While attending Steubenville, I would see Kim across campus, traveling from class to class. I was captivated by her beauty and her holiness. At the time, I simply left things at that.
I was working at a local restaurant, Jaggin' Around. On one particular evening, I was told that I would be training a new server. To my surprise, in walked Kim. During that evening, I came to realize how amazing she was, and I could tell that I wanted to get to know her even more.
I discovered that she was a runner, and although I wasn't a committed runner myself, I used to run on and off. This seemed like a good time to take up running again. I asked her if I could run with her, and she said yes. So we started running together, which led to us becoming very good friends.
I continued to run and get to know her better, and it did not take long before I started falling in love.
At one point, Kim and I decided to run a race together in Weirton. For the record, I ran with her for the first two miles, until my chest was about to implode. With every ounce of strength I could muster, I told her to go on without me because I needed to tie my shoe (yeah, right). She took off like a gazelle and ended up coming in first place for women.
After about seven or eight months of a growing friendship and a growing love, we starting dating. After another six months of dating, praying, and getting to know one another, I proposed to Kim. We married in July of 1996 and have been married for 14 years. Since our marriage, we have been blessed with five children.
From Thomas' Perspective:
I had seen Holly around campus and thought she was kind of cute—a in fact, the one feature that caught my eye was her glasses, of all things! So when a few of my friends were talking and she was in the group with them, I went up and someone was nice enough to introduce me. She was a nursing major and I was computer science, so we had no classes together. But we passed each other on campus a lot, so every chance I got I would say, "Hi, Holly." Finally, I asked her out for a dance in October of '94 and then to the Winter Formal. We had a great time and started to date.
Over Christmas that year, I visited a friend in New Orleans and unfortunately had a bit too much to drink (which was not a normal thing for me). Well, like an idiot, I called her up during my hangover, telling her how horrible I felt. Well, that almost derailed our entire relationship! We took a "step back" for the second semester, but eventually started dating again. One funny thing was that I was taking ballroom dancing. I was in the advanced class. Holly hadn't taken the first one, so she couldn't take advanced, but I didn't want to do the basic again. Not only that, but an ex-girlfriend I took the first class with wanted to take the advanced, and I was the only partner available. So, I took the advanced class with my ex-girlfriend and went immediately to Holly's dorm to teach her the dance steps we learned.

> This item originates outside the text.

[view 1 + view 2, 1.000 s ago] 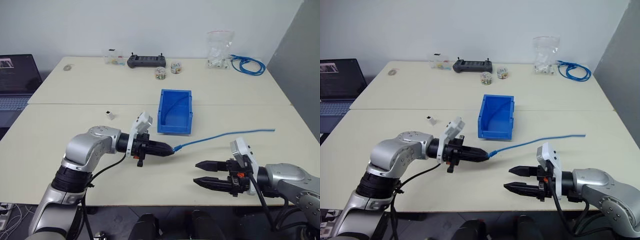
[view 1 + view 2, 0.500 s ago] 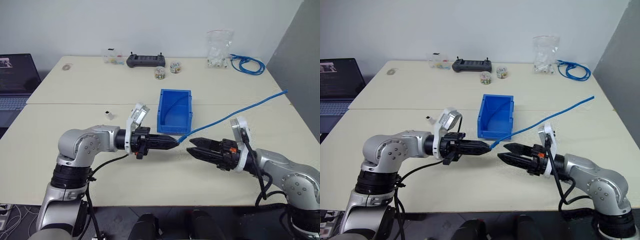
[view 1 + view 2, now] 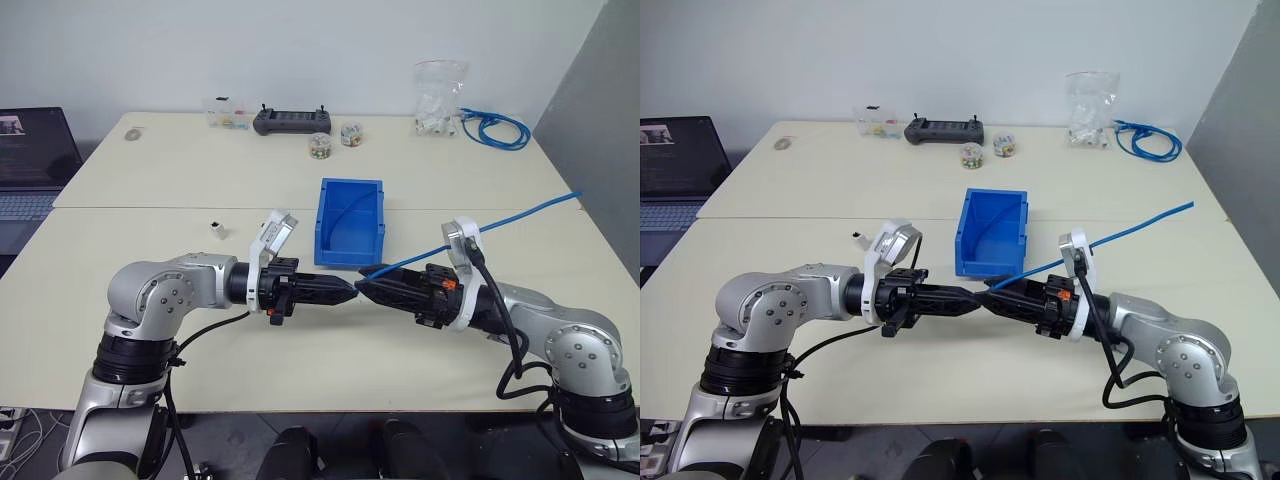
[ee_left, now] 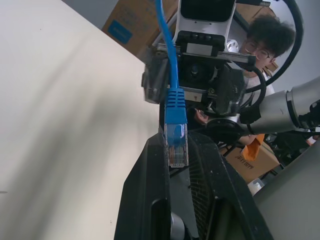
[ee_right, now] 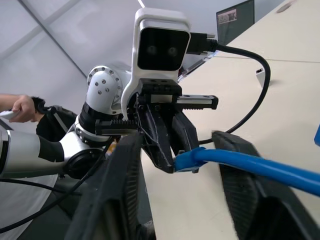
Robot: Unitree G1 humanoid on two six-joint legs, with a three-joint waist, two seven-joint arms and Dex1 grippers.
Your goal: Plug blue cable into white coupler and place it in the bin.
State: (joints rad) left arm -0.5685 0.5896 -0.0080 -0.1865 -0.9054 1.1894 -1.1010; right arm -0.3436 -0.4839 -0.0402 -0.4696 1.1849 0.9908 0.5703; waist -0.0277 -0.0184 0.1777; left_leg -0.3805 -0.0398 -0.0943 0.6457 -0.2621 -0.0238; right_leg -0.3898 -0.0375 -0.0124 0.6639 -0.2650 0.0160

Then, I had a former girlfriend (a different one) call me and talk about getting together again. I was torn and confused. I didn't know who I should be with, so I did a novena, asking Holly to stay away from me for nine days. At the end of the novena, there was no clear answer and I was more confused than ever. I was crying in an office cubicle in the Christian Conference Office, and I prayed to the Lord, "Please send me an angel, Lord." At that very moment, I looked up and the doorknob turned and Holly walked in. I never felt anything like it; it was crystal clear. This was the woman that the Lord had set apart for me.

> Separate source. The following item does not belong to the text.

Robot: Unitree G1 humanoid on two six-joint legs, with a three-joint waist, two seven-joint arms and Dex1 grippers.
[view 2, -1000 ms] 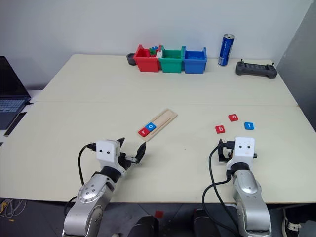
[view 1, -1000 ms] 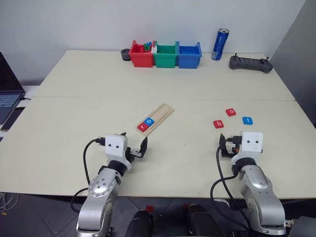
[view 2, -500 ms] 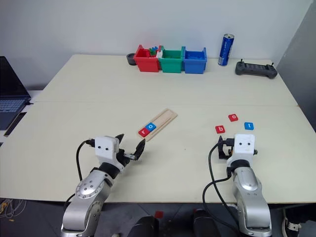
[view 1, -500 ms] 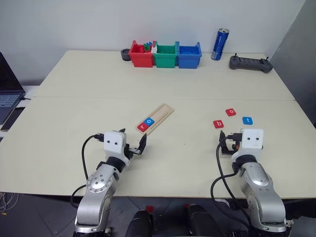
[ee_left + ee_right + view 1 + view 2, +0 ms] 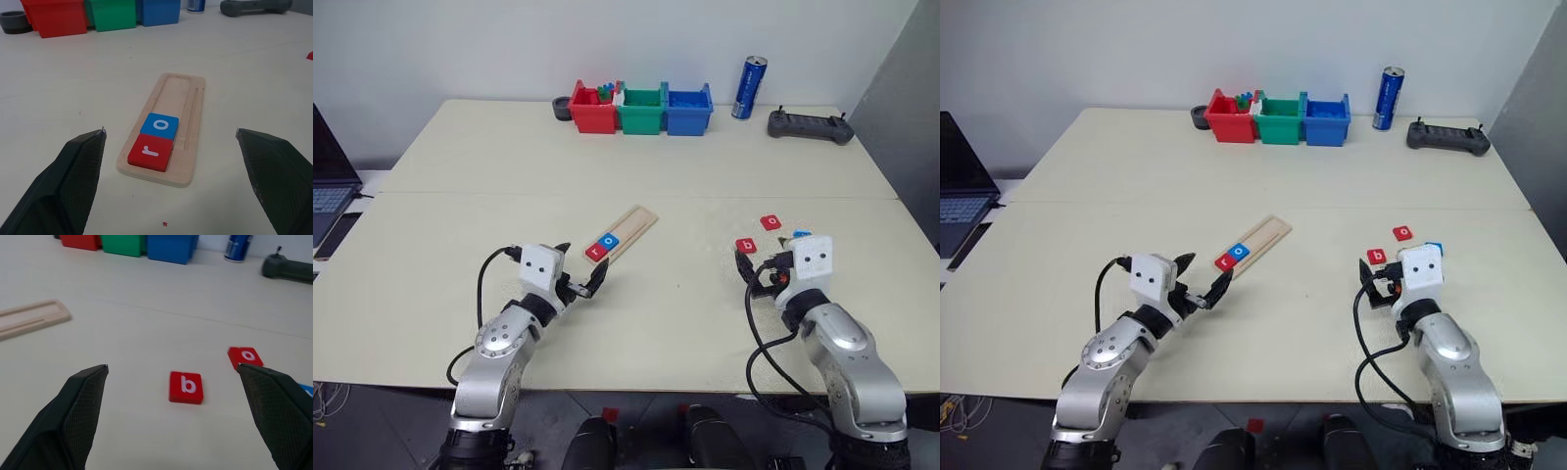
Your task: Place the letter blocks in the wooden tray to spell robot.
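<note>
Red r tile (image 5: 151, 152) and blue o tile (image 5: 160, 125) sit in the long pale wooden tray (image 5: 189, 105); red b tile (image 5: 186, 387), red o tile (image 5: 245, 356) and blue t tile (image 5: 802, 234) lie well right of the tray. Left gripper (image 5: 171, 147) and right gripper (image 5: 173, 374) fingers apart, empty.

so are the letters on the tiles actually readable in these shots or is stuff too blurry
Left wrist view: the red r tile and blue o tile in the wooden tray read crisply; the bins behind look soft. Right wrist view: the red b tile and red o tile are legible, slightly soft. Left eye view: the letters are small but readable, under even light.
</note>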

I proposed the summer of '95 and we were married August of '96. After 14 years, we have seven boys and live in Columbus, Ohio. I am the director of IT for the Columbus Museum of Art and Holly works part time teaching NFP as a fertility care practitioner.
From Holly's Perspective:
Tom and I met officially the Fall of ‘94. He was friends with some of my household sisters, and we were introduced once outside the cafeteria. After that, he became known to me as “Tom D., the guy who says hi to me all the time,” when we were walking in opposite directions up and down the hill to class. He pretended to like playing euchre just to spend time with me at a Francis Hall party. He finally asked me out on a date in early November to see a play on campus and then asked me to the Winter Formal, where we had a blast because he is such a good dancer. He took dance lessons and because he was in the advanced class, I could not join him, but after each class he would run over to Thomas More and we would go dance and practice in the parking lot. I remember learning the swing step on a snowy evening in the parking lot and thinking, "If I just let go and let him lead, we have more fun." I also found Tom studying in the library a little more because he knew I would be there. I don’t know if he had stepped in there for too long before that semester.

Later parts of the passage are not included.